Set down the lines below exactly as they stand, please. Go from the first through the one containing "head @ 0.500".

------ GIVEN RECORDS ------

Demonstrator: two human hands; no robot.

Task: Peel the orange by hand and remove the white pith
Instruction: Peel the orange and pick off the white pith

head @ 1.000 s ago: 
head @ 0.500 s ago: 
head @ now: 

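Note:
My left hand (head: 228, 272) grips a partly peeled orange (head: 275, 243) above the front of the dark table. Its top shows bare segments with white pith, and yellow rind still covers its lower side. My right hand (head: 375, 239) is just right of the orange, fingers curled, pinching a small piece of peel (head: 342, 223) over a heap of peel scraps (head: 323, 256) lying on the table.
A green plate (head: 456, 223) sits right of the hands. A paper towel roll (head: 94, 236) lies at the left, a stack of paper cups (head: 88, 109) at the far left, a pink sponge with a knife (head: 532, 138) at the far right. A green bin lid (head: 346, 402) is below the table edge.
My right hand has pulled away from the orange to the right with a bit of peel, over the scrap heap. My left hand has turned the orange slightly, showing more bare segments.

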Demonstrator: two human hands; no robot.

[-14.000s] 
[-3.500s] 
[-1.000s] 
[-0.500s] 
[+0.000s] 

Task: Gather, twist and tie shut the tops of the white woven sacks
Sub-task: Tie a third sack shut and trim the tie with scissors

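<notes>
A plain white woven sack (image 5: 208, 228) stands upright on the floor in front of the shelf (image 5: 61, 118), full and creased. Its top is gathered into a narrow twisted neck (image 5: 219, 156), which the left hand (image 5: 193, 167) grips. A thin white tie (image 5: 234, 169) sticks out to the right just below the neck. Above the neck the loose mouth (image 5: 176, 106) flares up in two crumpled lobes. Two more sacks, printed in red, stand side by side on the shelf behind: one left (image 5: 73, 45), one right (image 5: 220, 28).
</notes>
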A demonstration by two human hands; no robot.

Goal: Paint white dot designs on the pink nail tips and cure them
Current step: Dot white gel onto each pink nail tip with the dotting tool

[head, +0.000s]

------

RESULT OF THE TASK |
Demonstrator: two human hands; no robot.

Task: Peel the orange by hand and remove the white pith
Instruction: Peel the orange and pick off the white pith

head @ 1.000 s ago: 
head @ 0.500 s ago: 

With this, the exercise is done.